The object of Roulette is to lose less than you would normally. Think about it. There is no real system, strategy or method to playing this game. As well, there’s no real pattern to follow, and it’s more like subtracting five from four in terms of consistency which ultimately will wind up in the negative.
Roulette players generally accept this philosophy and play anyway, banking on those inevitable winning streaks that makes the game both addictive and exciting. With two or three well-placed bets, it can put a player ahead by thousands of dollars and these streaks are known to happen all the time. The real key to overcoming the complete chance aspects of the game is to have a bankroll that will stretch over the long haul in order to wait for that streak to kick in. After you get your wins, you should quit and not keep playing even though the temptation may be strong. Stretching the bankroll is an art form, and playing the European wheel is great way to stretch, because there isn’t a double-zero which cuts the house edge by half. That equals a whopping 2.63%, which in Roulette circles can mean the difference between winning and losing.

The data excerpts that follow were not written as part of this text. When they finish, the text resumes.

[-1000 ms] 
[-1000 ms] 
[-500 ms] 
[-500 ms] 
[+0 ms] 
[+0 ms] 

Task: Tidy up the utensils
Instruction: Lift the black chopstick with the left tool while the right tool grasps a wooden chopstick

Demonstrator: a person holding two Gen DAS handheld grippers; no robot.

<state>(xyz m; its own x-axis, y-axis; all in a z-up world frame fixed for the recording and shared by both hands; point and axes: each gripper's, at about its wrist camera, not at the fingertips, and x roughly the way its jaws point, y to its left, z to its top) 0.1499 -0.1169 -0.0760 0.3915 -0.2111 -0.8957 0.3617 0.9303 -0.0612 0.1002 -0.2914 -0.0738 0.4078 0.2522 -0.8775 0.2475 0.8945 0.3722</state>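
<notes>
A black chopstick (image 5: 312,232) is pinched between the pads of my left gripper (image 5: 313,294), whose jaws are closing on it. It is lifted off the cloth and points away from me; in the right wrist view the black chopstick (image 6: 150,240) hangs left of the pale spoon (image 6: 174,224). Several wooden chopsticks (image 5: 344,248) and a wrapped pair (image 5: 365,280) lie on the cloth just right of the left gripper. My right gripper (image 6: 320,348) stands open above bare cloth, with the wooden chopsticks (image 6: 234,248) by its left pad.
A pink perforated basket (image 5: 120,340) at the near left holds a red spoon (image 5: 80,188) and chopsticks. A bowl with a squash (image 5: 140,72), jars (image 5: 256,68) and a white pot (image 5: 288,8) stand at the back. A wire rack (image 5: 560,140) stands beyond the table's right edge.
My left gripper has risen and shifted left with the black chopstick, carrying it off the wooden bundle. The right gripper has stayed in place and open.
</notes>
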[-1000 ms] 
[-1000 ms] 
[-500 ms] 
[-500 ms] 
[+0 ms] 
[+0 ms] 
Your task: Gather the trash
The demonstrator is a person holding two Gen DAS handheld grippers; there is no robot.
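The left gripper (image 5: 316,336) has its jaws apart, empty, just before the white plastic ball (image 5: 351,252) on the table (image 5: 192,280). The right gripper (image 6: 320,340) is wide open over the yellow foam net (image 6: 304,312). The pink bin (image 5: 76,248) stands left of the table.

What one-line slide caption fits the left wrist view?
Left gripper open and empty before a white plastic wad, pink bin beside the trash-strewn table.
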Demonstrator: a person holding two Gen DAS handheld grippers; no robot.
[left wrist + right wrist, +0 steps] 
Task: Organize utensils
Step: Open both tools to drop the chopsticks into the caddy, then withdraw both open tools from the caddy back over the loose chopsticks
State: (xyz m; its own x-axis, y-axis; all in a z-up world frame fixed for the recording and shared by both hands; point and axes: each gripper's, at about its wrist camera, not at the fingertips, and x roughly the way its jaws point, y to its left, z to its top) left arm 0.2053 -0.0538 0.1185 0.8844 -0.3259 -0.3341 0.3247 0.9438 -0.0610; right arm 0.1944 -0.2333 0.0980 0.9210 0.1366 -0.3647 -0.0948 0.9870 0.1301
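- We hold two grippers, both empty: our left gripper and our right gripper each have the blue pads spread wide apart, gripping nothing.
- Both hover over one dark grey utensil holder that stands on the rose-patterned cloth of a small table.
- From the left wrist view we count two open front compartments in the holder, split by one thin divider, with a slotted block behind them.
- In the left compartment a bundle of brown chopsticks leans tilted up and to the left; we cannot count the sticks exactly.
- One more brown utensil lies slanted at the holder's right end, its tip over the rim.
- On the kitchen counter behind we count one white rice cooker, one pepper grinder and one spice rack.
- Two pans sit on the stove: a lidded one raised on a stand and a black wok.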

You do not even need to visit Monte Carlo to get a crack at the European wheel, because nowadays many American casinos have them. With the European wheel, there is a higher table minimum than the double-zero model which is sitting just a few feet away. If you want to risk more money, but do not like to pay for higher stakes, all you need to do is just get a lower house edge.
On the American wheel, you will find a five-number bet (zero, double-zero, one, two & three) with the house edge at a very high 7.89% which is a bad bet, unless you truly have a vision about one of those numbers. In other words, don’t bet on it unless your feelings are strong. If you must do it, then bet it straight up or street or split bet. In this way, you will cut the house edge by 2% plus, which will return somewhere between two and six times more than you would get with a five-number bet.